# [Exercise objective]
As soon as the line containing "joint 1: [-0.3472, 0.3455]" appears in the material below, start returning lines exactly, and end with the line containing "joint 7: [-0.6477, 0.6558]".

Listed entries: Begin

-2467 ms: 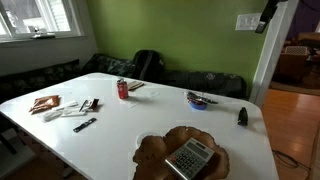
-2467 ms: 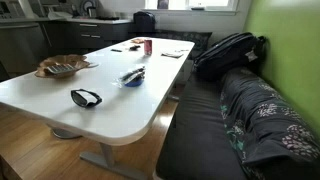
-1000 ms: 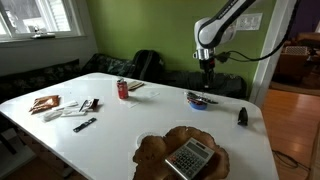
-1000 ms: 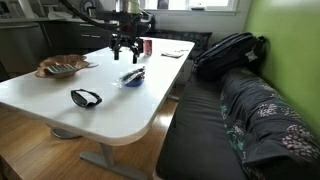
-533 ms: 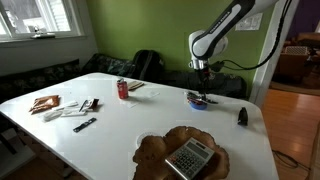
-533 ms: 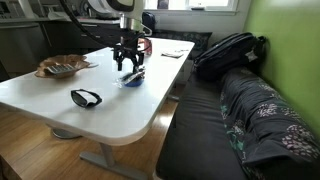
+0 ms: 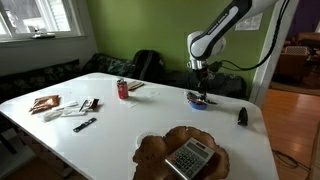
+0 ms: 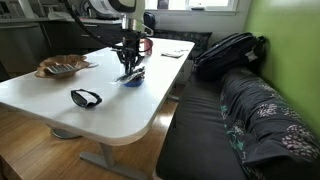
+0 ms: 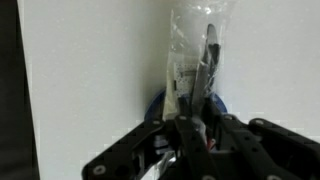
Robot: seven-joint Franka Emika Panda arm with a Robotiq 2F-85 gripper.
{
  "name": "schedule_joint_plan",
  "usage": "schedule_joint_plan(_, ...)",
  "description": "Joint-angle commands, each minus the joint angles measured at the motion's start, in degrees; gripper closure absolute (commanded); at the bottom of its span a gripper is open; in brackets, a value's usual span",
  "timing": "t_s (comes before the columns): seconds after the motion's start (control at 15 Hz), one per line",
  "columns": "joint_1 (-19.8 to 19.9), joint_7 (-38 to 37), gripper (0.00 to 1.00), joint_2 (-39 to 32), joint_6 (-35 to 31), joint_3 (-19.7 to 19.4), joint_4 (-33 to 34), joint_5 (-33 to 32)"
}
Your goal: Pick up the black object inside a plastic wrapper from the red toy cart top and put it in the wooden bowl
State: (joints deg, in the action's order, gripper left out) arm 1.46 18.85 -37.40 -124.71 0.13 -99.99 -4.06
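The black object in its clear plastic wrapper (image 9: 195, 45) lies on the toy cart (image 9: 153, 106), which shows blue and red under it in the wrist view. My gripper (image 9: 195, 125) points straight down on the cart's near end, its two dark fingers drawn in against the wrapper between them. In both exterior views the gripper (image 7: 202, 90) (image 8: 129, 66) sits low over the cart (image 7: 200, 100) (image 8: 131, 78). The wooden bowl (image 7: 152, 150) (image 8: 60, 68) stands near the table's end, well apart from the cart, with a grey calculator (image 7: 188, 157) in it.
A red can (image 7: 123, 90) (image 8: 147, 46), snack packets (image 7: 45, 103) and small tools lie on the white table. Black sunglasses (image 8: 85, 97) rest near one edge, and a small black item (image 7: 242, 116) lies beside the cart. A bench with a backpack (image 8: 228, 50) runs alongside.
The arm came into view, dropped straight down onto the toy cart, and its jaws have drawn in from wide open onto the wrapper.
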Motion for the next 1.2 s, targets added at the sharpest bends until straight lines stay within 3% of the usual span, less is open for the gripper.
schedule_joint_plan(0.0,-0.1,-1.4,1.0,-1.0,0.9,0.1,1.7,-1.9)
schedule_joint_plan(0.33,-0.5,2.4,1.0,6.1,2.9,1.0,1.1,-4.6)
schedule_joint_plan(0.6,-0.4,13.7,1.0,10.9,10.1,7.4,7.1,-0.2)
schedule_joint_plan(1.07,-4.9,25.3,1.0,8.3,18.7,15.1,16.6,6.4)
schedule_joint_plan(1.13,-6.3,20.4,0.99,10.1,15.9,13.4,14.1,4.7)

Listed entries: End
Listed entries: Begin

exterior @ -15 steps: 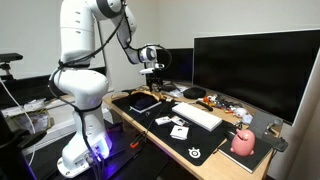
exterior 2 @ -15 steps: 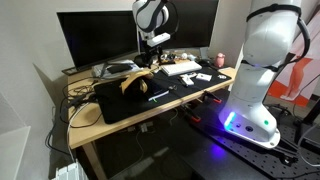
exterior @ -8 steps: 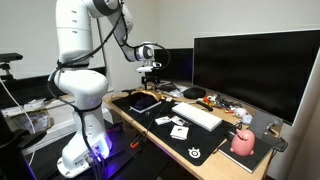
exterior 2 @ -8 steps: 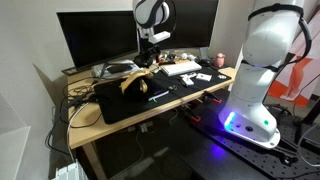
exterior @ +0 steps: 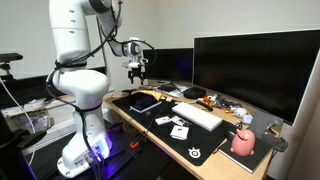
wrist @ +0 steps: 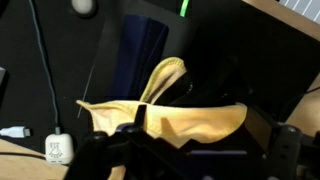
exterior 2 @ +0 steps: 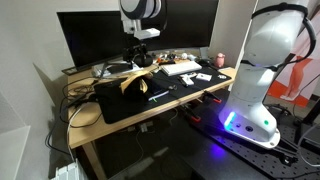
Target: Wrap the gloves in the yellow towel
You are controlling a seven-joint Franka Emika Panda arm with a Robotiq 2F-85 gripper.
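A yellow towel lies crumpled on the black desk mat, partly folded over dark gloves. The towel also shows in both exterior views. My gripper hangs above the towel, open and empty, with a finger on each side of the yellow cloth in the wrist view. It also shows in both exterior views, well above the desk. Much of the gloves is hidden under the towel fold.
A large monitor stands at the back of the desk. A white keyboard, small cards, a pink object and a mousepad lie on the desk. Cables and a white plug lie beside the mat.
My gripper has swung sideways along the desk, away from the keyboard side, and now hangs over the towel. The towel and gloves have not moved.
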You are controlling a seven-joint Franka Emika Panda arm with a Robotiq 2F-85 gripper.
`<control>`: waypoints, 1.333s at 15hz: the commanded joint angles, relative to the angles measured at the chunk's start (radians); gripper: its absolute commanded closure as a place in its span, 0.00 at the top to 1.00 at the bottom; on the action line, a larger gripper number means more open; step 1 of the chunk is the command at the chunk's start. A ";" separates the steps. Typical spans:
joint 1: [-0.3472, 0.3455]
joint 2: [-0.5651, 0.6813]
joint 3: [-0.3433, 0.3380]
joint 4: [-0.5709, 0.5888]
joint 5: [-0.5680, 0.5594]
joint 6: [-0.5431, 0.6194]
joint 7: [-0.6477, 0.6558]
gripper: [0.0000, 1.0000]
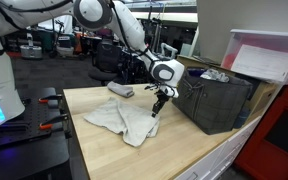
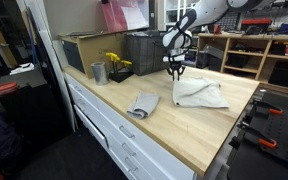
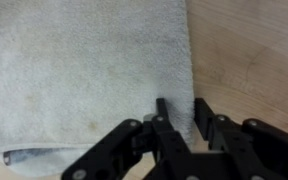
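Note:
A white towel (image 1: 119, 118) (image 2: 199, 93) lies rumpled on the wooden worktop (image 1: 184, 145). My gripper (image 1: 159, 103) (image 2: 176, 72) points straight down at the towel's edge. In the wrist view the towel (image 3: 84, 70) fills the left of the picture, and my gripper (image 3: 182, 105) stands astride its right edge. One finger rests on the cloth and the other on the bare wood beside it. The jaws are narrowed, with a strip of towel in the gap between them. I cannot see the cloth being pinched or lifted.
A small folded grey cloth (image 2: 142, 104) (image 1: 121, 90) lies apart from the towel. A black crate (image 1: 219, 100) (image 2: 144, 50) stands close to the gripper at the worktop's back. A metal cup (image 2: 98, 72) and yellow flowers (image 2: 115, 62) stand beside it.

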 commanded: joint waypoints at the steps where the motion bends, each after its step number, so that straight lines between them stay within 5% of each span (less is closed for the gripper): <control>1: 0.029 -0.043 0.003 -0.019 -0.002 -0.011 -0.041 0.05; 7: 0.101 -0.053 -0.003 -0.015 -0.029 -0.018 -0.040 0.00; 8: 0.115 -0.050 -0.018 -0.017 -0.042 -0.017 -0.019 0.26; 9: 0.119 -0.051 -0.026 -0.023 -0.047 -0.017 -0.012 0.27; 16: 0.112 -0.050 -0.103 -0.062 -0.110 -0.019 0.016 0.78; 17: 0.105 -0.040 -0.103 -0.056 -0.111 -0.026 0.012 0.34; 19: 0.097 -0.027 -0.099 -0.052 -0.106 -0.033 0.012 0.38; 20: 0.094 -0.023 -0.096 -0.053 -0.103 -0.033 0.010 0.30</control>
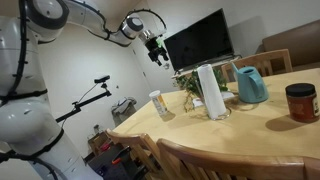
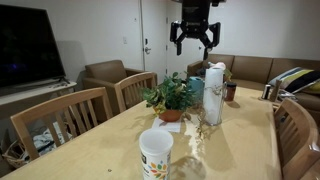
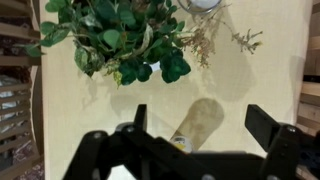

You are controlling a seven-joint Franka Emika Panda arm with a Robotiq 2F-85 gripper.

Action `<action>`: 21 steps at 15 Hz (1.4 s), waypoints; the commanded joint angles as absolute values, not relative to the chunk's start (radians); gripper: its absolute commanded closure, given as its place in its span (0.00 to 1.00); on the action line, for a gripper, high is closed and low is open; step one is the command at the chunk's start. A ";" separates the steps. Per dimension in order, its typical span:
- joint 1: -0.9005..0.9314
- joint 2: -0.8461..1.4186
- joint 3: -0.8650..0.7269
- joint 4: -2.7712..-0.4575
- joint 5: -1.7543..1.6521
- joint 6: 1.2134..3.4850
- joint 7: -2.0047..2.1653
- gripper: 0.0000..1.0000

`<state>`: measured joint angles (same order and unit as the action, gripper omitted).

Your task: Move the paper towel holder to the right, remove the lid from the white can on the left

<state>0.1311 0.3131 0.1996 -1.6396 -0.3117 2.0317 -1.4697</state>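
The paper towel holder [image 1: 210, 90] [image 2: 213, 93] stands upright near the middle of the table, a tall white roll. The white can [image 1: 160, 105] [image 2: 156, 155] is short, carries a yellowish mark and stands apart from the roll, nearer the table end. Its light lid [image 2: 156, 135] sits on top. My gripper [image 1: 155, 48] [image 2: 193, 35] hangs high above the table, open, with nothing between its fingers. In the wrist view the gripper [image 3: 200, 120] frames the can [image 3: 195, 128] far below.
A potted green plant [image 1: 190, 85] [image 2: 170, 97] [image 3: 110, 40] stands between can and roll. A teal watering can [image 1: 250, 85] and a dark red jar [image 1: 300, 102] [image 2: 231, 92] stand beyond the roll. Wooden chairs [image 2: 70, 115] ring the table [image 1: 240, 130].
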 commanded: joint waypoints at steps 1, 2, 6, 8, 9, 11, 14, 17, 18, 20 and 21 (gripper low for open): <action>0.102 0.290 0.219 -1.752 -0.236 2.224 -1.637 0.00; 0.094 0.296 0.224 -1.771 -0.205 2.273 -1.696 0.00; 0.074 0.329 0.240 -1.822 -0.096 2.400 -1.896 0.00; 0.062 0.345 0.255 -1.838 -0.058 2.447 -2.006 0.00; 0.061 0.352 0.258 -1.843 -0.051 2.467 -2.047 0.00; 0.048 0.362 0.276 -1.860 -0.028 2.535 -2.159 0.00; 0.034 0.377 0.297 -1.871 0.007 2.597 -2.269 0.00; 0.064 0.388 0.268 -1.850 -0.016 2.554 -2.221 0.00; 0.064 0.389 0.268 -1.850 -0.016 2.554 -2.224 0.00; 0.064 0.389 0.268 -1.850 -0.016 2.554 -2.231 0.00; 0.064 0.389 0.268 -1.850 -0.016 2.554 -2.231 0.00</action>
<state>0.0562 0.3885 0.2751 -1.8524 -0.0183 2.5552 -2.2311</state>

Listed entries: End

# [Expected answer]
joint 1: [-0.3472, 0.3455]
joint 2: [-0.5651, 0.6813]
joint 3: [-0.3433, 0.3380]
joint 4: [-0.5709, 0.5888]
joint 5: [-0.5680, 0.5594]
joint 6: [-0.5431, 0.6194]
joint 7: [-0.6477, 0.6558]

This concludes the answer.